Kuttenverbot wurde durch BGH gekippt

Der BGH hat soeben das Kuttenverbot gekippt. In einem Grundsatzurteil wurde entschieden das die bisherige Praxis nicht mit dem Recht vereinbar ist.

Der 3. BGH Strafsenat hat aber das Urteil auch ein wenig entkräftet! Das tragen kann verboten werden, wenn die Ziele eines Ortsvereins mit einem verbotenem Chapter übereinstimmen.

Zitat:Teile ein Schwesterverein jedoch die Zielrichtung eines bereits verbotenen Vereins, so könne das Tragen der Abzeichen unter polizeirechtlichen Gesichtspunkten verboten sein.

 

Die Freunde an dem Urteil sollte daher nicht ganz so groß ausfallen. Aber viel wichtiger ist vor allem die Signalwirkung die durch das BGH Kuttenurteil gesetzt wurde. Ob dadurch die Hetze beendet wird steht auf einem anderem Blatt. Das Waffenverbot wurde ja schon abgesegnet und kann daher nicht mehr so leicht gekippt werden.

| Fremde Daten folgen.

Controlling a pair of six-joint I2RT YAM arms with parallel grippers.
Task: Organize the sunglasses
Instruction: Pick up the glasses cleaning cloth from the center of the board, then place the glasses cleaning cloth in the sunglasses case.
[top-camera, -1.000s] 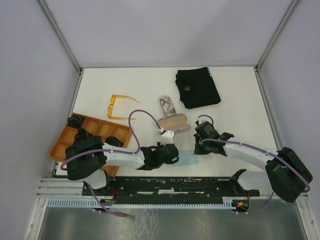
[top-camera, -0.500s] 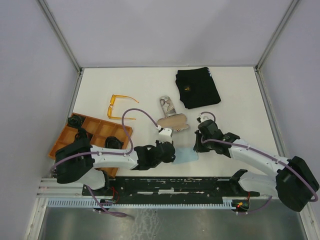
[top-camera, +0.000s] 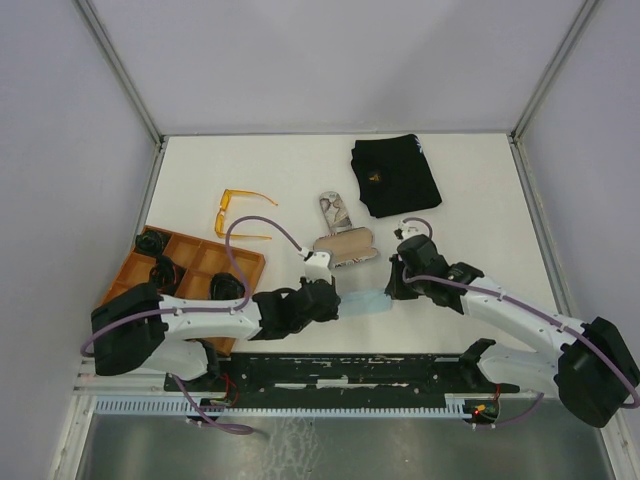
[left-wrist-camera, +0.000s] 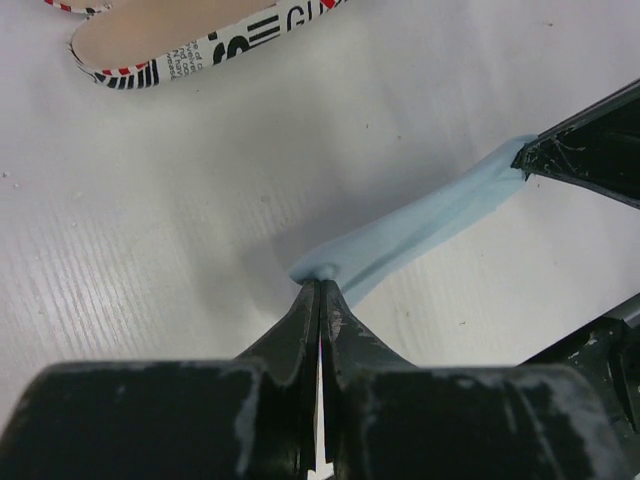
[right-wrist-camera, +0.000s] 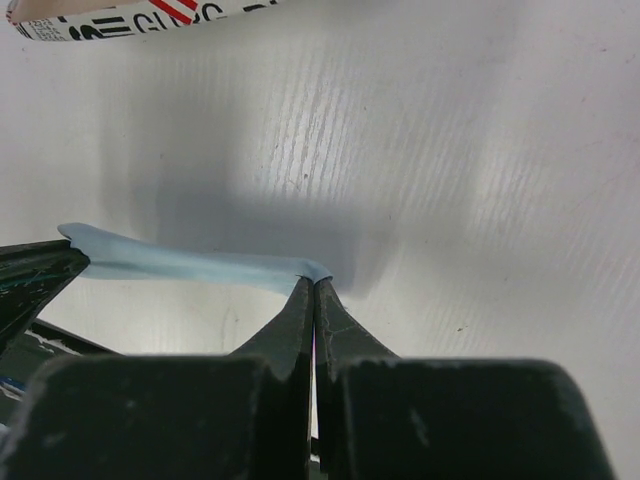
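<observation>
Bench (top-camera: 480, 200): white, carries all items.
Orange tray (top-camera: 205, 262): compartmented, at the near left.
Left end effector (top-camera: 336, 302) and right end effector (top-camera: 391, 292): each fully closed, pinching opposite ends of the light blue cloth (top-camera: 362, 303). The cloth is stretched between them, near centre.
Orange sunglasses (top-camera: 221, 213): on the bench at the left, arms unfolded, just beyond the tray, well apart from both end effectors.

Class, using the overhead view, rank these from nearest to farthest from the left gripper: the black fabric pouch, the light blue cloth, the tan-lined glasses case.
1. The light blue cloth: pinched in the left gripper, stretching to its right.
2. The tan-lined glasses case: just beyond the gripper, mid-table.
3. The black fabric pouch: far side of the table, toward the right.
</observation>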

Die Folgen sind vielen Rockern nicht bewußt, als wir kurz nach der Aktion mit einigen Rockern gesprochen hatten war diesen nur ein leichtes Lächeln zu entlocken. Sie hielten dieses Verbot für einen zahnlosen Tiger den wer Waffen will bekommt diese auch so. Das mag ja alles richtig sein aber was viele nicht beachten das man durch dieses Waffenverbot auch einen Rocker in den Knast bringen kann nur weil er ein Pfefferspray oder ein Taschenmesser bei sich trägt. Stichwort Bewährungswiederuf und Co.

Die Freude ist daher sicherlich da aber die Folgen nicht abgewendet. Eventuell sollte gerade jetzt ein Umdenken beginnen in dem man die kriminellen Rocker ausgliedert die den Club nur als Rückhalt nehmen. Dadurch könnte man dann die großen Clubs erhalten. Und wird mal wieder ein kleiner Club verboten kann schnell ein neues Patch und ein neuer Clubname erfunden werden. Ehrlich gedacht verstehe ich die ganze Hetze gegen die Bandidos und Hells Angels eh nicht wirklich! Sind es doch die ganzen Streetgangs die oftmals die ganzen Kleinkriege führen und den wirklichen Drogenhandel betreiben.